YOLOv3 in Tensorflow

8 min readDec 29, 2018

What is YOLO?

‘You Only Look Once’ is an Object Detection Algorithm.

So what’s great about object detection?

In comparison to recognition algorithms, a detection algorithm does not only predict class labels but detects locations of objects as well. So, It not only classifies the image into a category, but it can also detect multiple Objects within an Image.

And this Algorithm doesn’t depend on multiple Neural networks. It applies a single Neural network to the Full Image. This network divides the image
into regions and predicts bounding boxes and probabilities for each region. These bounding boxes are weighted by the predicted probabilities.

Here are few Sample output Images -

Images with Object Detection by YOLO algorithm with bounding boxes.

Why this Blog?

The original YOLO algorithm is deployed in Darknet. Darknet is an open source neural network framework written in C and CUDA. We will deploy this Algorithm in Tensorflow with Python 3, source code here.

Dependencies

To build the YOLO in Tensorflow we will require :

1. Tensorflow (GPU version preferred for Deep Learning)
2. NumPy (for Numeric Computation)
3. Pillow/PIL (for Image Processing)
4. IPython (for displaying images in Jupyter Notebook)
5. Glob (for finding pathname of all the files)

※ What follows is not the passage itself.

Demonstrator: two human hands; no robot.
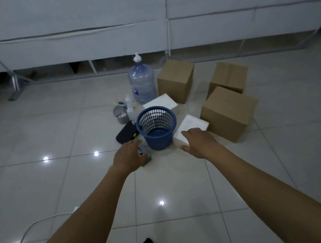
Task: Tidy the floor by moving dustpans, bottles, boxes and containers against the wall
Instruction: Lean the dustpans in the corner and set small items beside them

Anaconda is recommended as it has most of the libraries of Machine Learning and Deep Learning and is easy to use and a interacive Python Notebook(Jupyter Notebook).

For Programmimg part visit GitHub Repository here.

The Jupyter Notebook of coding can be found here, and the pdf explaination of it here.

Model Tuning and Hyperparameters

Batch Normalization

It is a preprocessing step of features extracted from previous layers, before feeding it to the next layers of the network. We normalize the input layer by adjusting and scaling the activations. For example, when we have one feature in range 0 to 1 and other from 1 to 1000, we should normalize them to speed up learning. So, the Neural network does not assume the feature with a range from 1 to 1000 as a high priority in the features dependencies. This allows each layer of a network to learn by itself a little bit more independently of other layers. Almost every convolutional layer in Yolo has batch normalization after it. It helps the model train faster and reduces variance between units (and total variance as well).

Leaky ReLU

ReLU(Rectified Linear Unit) is an Activation Function used in the Neural Network. Leaky ReLU is an advanced version of ReLU. Suppose if, for whatever reason, the output of a ReLU is consistently 0 (for example, if the
ReLU has a large negative bias), then the gradient through it will consistently be 0. The error signal backpropagated from later layers gets multiplied by this 0, so no error signal ever passes to earlier layers, the ReLU has died. Thus Leaky ReLU is used.

Anchors

Anchors are sort of bounding box priors, that were calculated on the COCO dataset using k-means clustering. We are going to predict the width and height of the box as offsets from cluster centroids. The center coordinates of the box relative to the location of filter application are predicted using a
sigmoid function.

Implementation of Darknet-53 layers

In YOLO v3 paper, the authors present new, deeper architecture of feature extractor called Darknet-53. As it’s name suggests, it contains of 53 convolutional layers, each followed by batch normalization layer and Leaky ReLU activation function. Downsampling is done by convolution layers with stride=2.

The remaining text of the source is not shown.